The circumstances of this unusual hearing are as follows. It will, in our view, be usefully dispositive of the issues involved. That may be an uncomfortable conclusion, but it is true on the facts of these cases.
So it seems to us that the Rusal issues are sufficiently discrete, sufficiently important and sufficiently common to make it proper to try them once, in the Abramovich Action, with the judgmment in the Main Action and the Metalloinvest Action having the opportunity to participate in that action for that purpose and so as to bind all parties by findings made in relation to it. Mr Rabinowitz drew other points to our attention as being potential areas of factual overlap, including one relating to ownership of a Russian bank.
This is not a pleaded issue in the Abramovich proceedings, but it was said, and we accept, that it will be part of the background facts advanced by Mr Berezovsky as part of his evidential case. The resulting proceedings would be too wide in range to be fair to the parties, or indeed probably to be sensibly triable, even though in purist terms it would be the only way of avoiding the possibility of conflicting decisions on common issues or questions of fact.
Berezlvsky, all overlapping issues of which he said there were a number should be tried in the Abramovich Action; and in the further alternative the consideration of the point should be put off until next year when disclosure and exchange of witness statements in each action had occurred and a more informed choice could be made. Accordingly, I decline to make any such order at the present time without ruling out the possibility that it may be appropriate for such an order to be made at abbramovich later stage.
Berezovsky v Abramovich
The start of the Chancery Division proceedings would have to occur after an interval which allows for the trial of the Abramovich Berezoveky, judgment, and digestion of the effects of that judgment say, not before Easter Showing top 3 of 3 judgment s. Mr Rabinowitz held out the prospect of delaying the Chancery Division actions pending such an appeal, which would again introduce delays that Mr Berezovsky would find unacceptable.

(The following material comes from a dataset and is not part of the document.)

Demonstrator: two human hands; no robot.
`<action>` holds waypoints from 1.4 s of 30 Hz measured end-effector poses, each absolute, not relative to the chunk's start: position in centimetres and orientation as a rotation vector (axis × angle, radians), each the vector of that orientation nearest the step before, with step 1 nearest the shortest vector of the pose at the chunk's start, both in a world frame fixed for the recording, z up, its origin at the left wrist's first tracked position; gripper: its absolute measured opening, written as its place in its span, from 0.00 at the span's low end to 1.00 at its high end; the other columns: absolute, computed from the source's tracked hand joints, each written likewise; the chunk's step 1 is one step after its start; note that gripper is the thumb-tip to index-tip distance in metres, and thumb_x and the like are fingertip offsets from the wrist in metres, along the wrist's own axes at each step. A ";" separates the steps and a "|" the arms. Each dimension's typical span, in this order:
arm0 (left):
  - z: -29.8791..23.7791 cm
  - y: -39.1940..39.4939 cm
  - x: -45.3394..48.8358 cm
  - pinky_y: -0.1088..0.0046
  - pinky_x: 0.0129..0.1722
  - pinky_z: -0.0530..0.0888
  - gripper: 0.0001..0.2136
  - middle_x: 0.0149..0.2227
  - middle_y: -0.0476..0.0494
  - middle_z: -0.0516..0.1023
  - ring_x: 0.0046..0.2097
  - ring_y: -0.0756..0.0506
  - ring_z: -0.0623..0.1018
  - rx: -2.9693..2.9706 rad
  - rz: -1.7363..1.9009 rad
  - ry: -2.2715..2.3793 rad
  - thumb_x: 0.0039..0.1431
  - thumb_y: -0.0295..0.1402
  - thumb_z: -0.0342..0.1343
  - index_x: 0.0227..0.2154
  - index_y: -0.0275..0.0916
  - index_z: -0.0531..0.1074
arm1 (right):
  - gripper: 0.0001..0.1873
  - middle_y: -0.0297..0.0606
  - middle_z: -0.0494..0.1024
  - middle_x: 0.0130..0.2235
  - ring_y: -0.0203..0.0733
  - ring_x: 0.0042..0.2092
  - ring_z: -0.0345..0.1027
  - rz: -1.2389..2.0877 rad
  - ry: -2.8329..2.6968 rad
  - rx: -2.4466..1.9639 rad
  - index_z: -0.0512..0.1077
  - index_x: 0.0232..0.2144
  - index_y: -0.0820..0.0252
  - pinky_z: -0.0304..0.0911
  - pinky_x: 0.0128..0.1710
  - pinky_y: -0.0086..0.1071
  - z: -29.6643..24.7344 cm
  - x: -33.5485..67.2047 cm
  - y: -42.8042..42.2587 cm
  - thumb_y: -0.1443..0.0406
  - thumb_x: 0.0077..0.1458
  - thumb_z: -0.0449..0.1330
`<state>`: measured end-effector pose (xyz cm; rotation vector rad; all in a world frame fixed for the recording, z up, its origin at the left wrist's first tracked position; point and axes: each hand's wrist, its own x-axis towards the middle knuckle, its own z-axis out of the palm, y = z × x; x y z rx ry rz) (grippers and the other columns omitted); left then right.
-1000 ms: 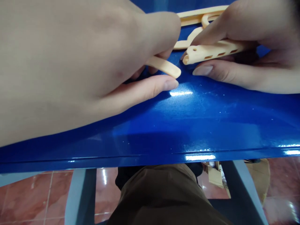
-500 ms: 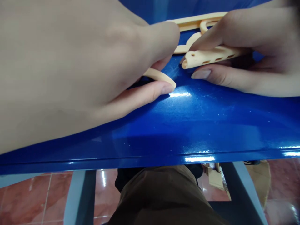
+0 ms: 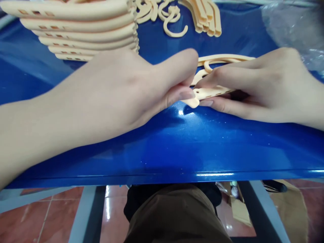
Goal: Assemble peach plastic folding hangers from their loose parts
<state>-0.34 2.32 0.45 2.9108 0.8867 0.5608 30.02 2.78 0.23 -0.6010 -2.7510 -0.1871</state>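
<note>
My left hand (image 3: 121, 91) pinches a small curved cream plastic piece (image 3: 190, 101) between thumb and fingers, its tip just showing below my fingertips. My right hand (image 3: 255, 87) grips the end of a cream plastic hanger arm (image 3: 215, 91) with small slots, thumb beneath and fingers on top. The two pieces meet end to end on the glossy blue table (image 3: 202, 145). Behind my right fingers lies another cream hanger part (image 3: 222, 59).
A stack of cream hanger arms (image 3: 76, 30) stands at the back left. Loose cream hooks (image 3: 169, 20) and a second pile of arms (image 3: 202, 17) lie at the back. Clear plastic wrap (image 3: 293, 30) sits back right. Cardboard boxes (image 3: 288, 199) lie on the tiled floor under the table.
The view has pulled back and up, revealing the stacks at the back. My left hand has brought its curved piece right up against the end of the slotted arm.
</note>
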 end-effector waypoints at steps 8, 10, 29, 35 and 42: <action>0.7 2.3 -0.6 0.72 0.37 0.72 0.33 0.32 0.54 0.76 0.29 0.47 0.79 3.023 0.350 0.878 0.85 0.58 0.30 0.63 0.44 0.74 | 0.22 0.34 0.82 0.38 0.37 0.33 0.75 -0.221 -2.761 -0.571 0.74 0.55 0.55 0.60 0.30 0.33 -0.3 29.8 3.0 0.52 0.87 0.44; 0.7 2.3 -0.6 0.74 0.33 0.64 0.31 0.35 0.53 0.78 0.29 0.50 0.76 3.059 0.374 0.856 0.87 0.55 0.31 0.59 0.42 0.76 | 0.22 0.34 0.83 0.38 0.37 0.33 0.75 -0.222 -2.774 -0.575 0.75 0.54 0.55 0.61 0.30 0.33 -0.3 29.8 3.0 0.52 0.86 0.45; 0.8 2.2 -0.1 0.68 0.38 0.70 0.17 0.36 0.50 0.81 0.38 0.47 0.79 2.933 0.680 0.702 0.88 0.37 0.45 0.41 0.42 0.76 | 0.14 0.33 0.91 0.50 0.38 0.44 0.87 -0.128 -2.627 -0.507 0.76 0.59 0.54 0.68 0.35 0.32 -1.1 29.8 2.9 0.57 0.85 0.53; 0.3 2.8 0.3 0.67 0.36 0.72 0.17 0.32 0.49 0.75 0.37 0.44 0.77 2.854 0.595 0.673 0.86 0.40 0.45 0.37 0.43 0.70 | 0.17 0.36 0.92 0.50 0.42 0.47 0.89 -0.018 -2.633 -0.540 0.80 0.56 0.53 0.78 0.41 0.33 -0.1 29.5 2.3 0.55 0.84 0.54; -1.1 2.6 0.0 0.67 0.25 0.60 0.15 0.24 0.56 0.67 0.21 0.50 0.64 2.863 0.724 0.687 0.84 0.42 0.44 0.40 0.45 0.68 | 0.16 0.36 0.92 0.51 0.44 0.48 0.89 0.020 -2.637 -0.569 0.81 0.59 0.52 0.78 0.41 0.33 -0.1 29.4 2.2 0.57 0.83 0.55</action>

One of those cases “the Abramovich Abramoovich is proceeding in the Commercial Court. Since complete joinder of the cases is inappropriate, the question becomes whether or not to do nothing about them at least for the time being or whether to adopt a “middle course” which procures that at least some of the areas be tried only abramofich, in one but not both sets of proceedings.
D was a truthful and, on the whole, reliable witness see paras of judgment.

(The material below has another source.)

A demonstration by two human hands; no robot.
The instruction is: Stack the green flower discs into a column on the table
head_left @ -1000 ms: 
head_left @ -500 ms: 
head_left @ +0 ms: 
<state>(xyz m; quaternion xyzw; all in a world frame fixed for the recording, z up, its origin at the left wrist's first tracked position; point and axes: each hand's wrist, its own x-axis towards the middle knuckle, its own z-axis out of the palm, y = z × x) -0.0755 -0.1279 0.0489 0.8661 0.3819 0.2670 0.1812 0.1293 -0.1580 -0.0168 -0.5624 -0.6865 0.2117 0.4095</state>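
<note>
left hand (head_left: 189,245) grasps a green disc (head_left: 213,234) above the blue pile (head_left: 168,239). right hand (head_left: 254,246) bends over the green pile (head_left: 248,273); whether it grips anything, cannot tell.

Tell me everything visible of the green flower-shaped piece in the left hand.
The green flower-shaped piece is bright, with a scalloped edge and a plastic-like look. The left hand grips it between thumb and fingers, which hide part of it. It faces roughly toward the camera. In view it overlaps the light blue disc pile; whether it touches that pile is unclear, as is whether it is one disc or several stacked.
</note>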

In order to determine this it is necessary to consider what the overlapping matters are. Mr Rabinowitz’s first response to this was to say there should therefore be no surgery.
Key Phrases are not available yet. Click to upgrade Your Package to have this feature. We heard submissions from the various parties and this judgment is our joint judgment, delivered by each of us sitting in our respective jurisdictions. How Boris Berezovsky lost a fortune For Boris Berezovsky, his court battle with Roman Abramovich sometimes seemed as much an attempt to embarrass Vladmir Putin, the Russian president, as to hold his former business partner to account.
Berezovsky v Abramovich – Wikipedia
Neither B nor P had any interest in any of judhment companies which acquired the pre-merger aluminium assets para. My reasons, shortly stated, are as follows: Contains public sector information licensed under the Open Government Licence v3. The defendants in the Chancery Division actions have identified the “Rusal issues” as being important issues which arise in both the Chancery Division proceedings and in the Abramovich Action.
Please log in or sign up for a free trial to access this avramovich. If there were beezovsky be an appeal, it is inevitable that the October trial date for the Abramovich Action would be lost. Mr Rabinowitz’s other points still have to be considered. There might be a vast quantity of such documents, which, theoretically might fall within the “train of enquiry” catchment.
Various permutations have to be considered.